Term Goals Winter 2016 for Research Support and Special Projects

General environment

File storage

  • Distributed File Service - Lawrence/Lori w/Dave/Anthony (ST#98307)

Database services

  • Clustered MySQL server - ST#85594 (and ST#101098, ST#102303)
    • Daniel - assist with migration to the new cluster, including planning and documenting affected applications
    • will need to coordinate with Dave, Fraser, Omar, Lori to assist with configuration planning
    • March 7 update - well in progress, on target for end of March
    • April 12 - official completion report submitted

Networking

Machine Room Interconnect

  • Lori to work out 10Gb interconnect between research server rooms - check with Dave (Reference ST#98551?)
    • a census of the servers capable of r/w 1GB sustained (eg: Asimov, hops, Daytona, chinook, m160, Ripple) and how are they connected. And can they be 10Gb connected?
    • Dave says that 10Gb already exists, at least between machine rooms

Firewall

    • Overall: 88134
      • Finish group consultations (send email to all groups)- Lawrence / RSG staff
      • have client networks behind firewall
      • (Optional) Have Daniel create a utility to tell a client the status of their IP address (eg: 129.97.168.x -> "you will be on a client network, with VPN accees only") - ST#103237
      • reminder from MikeP to keep it moving along
      • most groups have now been contacted

CSCF Special Projects

Exam Management System - Isaac

  • modify process to embed fonts to improve workflow with New Media Services (ST#101963)
    • completed, printing working well
  • implement UI for multiple versions (ST#101625) * done
  • have a designated backup
    • software/development/database - Daniel
      • Daniel tracking such notes in ST#104023
      • Daniel now involved
    • operation/PoC - Nick
      • Nick and Isaac have met, Nick is getting training on being the operational PoC - ST#104199
      • Nick has read the documentation, and will be starting on working on requests in the new term

Grad TA Evaluations - Isaac

  • create project plan for this software tool - ST#52768
    • begin implementation of evaluations - Phase 1 document
      • design is set
      • goal is to be ready-to-use, even though can't be used yet
      • trial for Spring term

Grad Visit Day - Daniel

  • Grad Visit Day web application deployed February 2013 (and annually thereafter) for Heather Steinmetz and Jesse Hoey - ST#91837 - Daniel
    • status for February 2016 - ST#102563
      • Daniel will work with co-op to have updated version for W16
      • preparation work is done, event later in March
    • request to implement for Rest-of-Math - ST#103448
      • setup is complete for Rest-of-Math, Jim Johnston is responsible for that instance

Inventory - Daniel

  • Inventory web application deployed 2009 for CSCF - ST#76671 - Daniel
    • Version 3.5.1 - bugfixes - to be worked on in F2015/W2016 - ST#101745
      • bugfixes complete as of end-of-February
      • Desirable feature-add: plan to integrate ONA (likely won't happne this term)
    • Explore Machine Room mapping / inventory (RackTables / MachineRoomMap) - will need input from Dave, Dan and MFCF
      • need concept of "reserved" space for future planning of space (rack, room, etc.)
      • in progress by Evan/Devon - ST#95545
    • See also #Nagios below

OAT - Isaac

  • Overhaul data import to use new data source and provide admissions data - ST#92317
    • still waiting on IST Enterprise Architecture to provide all of the required data

OGSAS - Isaac

  • Overhaul to use new datasource and deal with requests from Associate Director Grad Studies (Urs) - ST#?
    • blocked on waiting for the OAT data (see above)

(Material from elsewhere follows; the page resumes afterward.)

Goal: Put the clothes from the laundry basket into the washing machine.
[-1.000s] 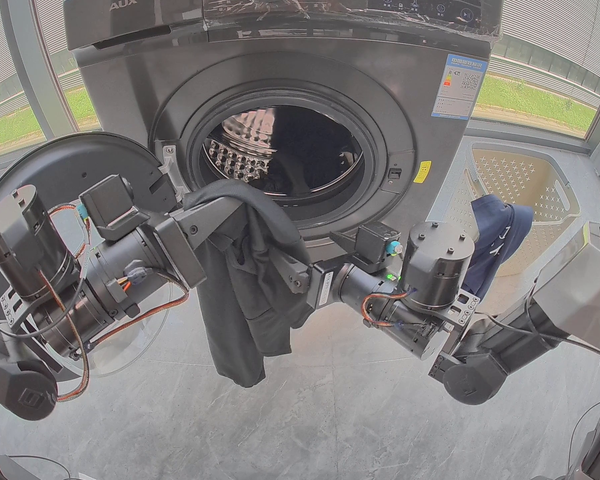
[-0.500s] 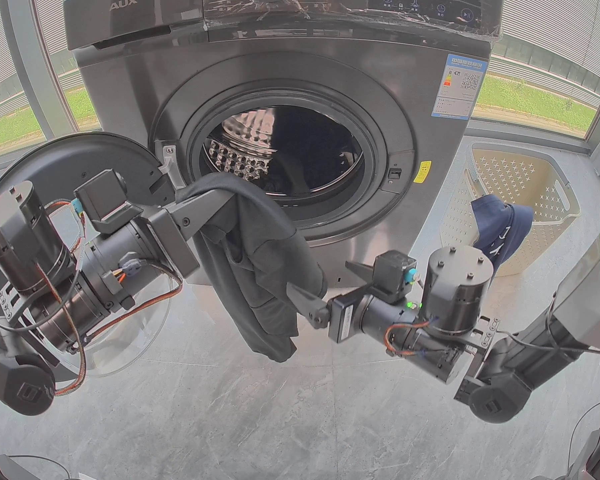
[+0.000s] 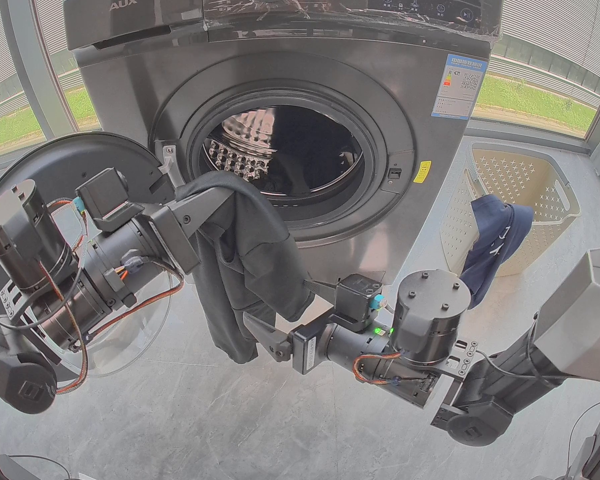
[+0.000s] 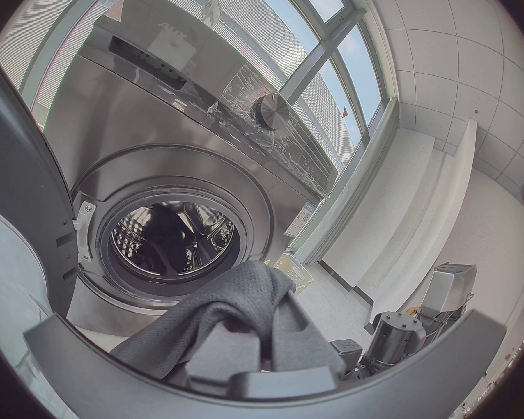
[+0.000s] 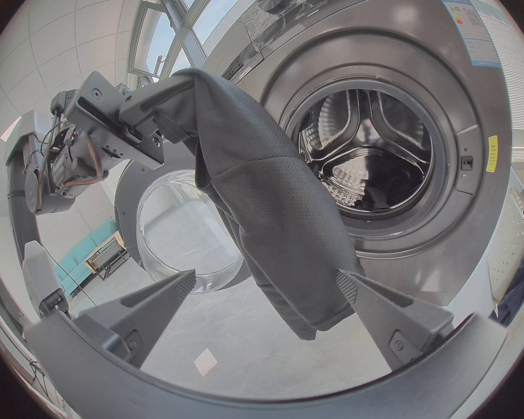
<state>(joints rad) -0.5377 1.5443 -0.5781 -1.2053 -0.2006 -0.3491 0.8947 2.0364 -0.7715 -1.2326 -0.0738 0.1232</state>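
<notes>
Garment [image 3: 247, 255], dark grey, hangs left of centre in the head view, just in front of the washer [image 3: 407, 88] and below the lip of its open drum [image 3: 283, 155]. Its top fold is draped over and pinched in the left gripper [image 3: 210, 208], whose fingers are closed on the cloth. The rest hangs free above the floor.

The right gripper [image 5: 265, 277] has changed most. A second ago it was up against the middle of the garment; half a second ago it had pulled out to the right and down. Now it sits lower and further left, under the hanging hem. Its jaws stand wide apart and grip nothing. In the right wrist view the cloth hangs between the two fingers, one tip just touching its edge. The left gripper has barely moved.

This looks like a re-grip: the right arm seems to be lining up to catch the lower end, so that both arms can lift the whole piece through the drum mouth instead of letting it trail.

A blue cloth [image 3: 497, 235] is draped over the rim of the basket [image 3: 547, 188] at the right, so more loading remains.
</notes>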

Research Subscription System - Daniel

  • Research Subscription web application for CSCF management (re-)deployed June 2011 - ST#78100 - Daniel
    • Daniel working on bug fixes for W16
    • fixed "Add a subscription" (which was the critical issue, some others minor issues remain)

ST

  • by end of W16: have decision about the future of ST / job-tracking in CSCF - ST#103960
    • met with MFCF, received RT requirements spreadsheet
    • updated spreadsheet to V2

CSCF internal services

Machine Rooms

DC 3556 (Research Machine Room)

  • Finish Insurance Claim - November 2015 - Lawrence
    • 95303
    • Mar 2016: insurance money received. Balance of $50,000 deductible still to come from UW FInance
    • need to determine how to handle faculty refund based on labour refund ($46k)

DC 3558 (CS Infrastructure Room)

Monitoring

  • Report when server hits predefined temperature limit - Gordon
    • 97155
    • Note: confirm with PLG that they're ok with them paying for it (confirmed - see ST#97155, original email from Peter asking about these sensors)

Research computing

Graduate student workstations

  • Streamline the AD join process - Mike / Clayton
    • 101333
    • Milestone: revised script that works with current image for Winter 2016 post-install steps
      • Future: (Winter 2016) Update for Spring/Fall 2016 image
      • Mike says that he has done some work in improving the AD script. Need to document in above ST or note related ST
      • ensure that these scripts are in a system directory (not under ~ctucker or ~magore)

HPC

generic cluster ("paper")

  • Rack hardware we have in DC 3558 A1 - Lawrence/Lori/Mike/CSCF Coop
    • 99112
    • Rack existing hardware into A1, start building cluster - Lori
    • Report time spent on this project
      • Rack A1 has been emptied and we're now adding hardware to it
      • snowballs and squall can be taken - coordinate with Ronaldo

Ganglia Portal - Wishlist - ST#98196

  • VM to be created
  • build initial ganglia system - Lori

Research Storage capacity

  • catalogue existing storage systems, capacity and current use "swing space" - Lori/RSG
    • part of the 10Gb initiative (see above)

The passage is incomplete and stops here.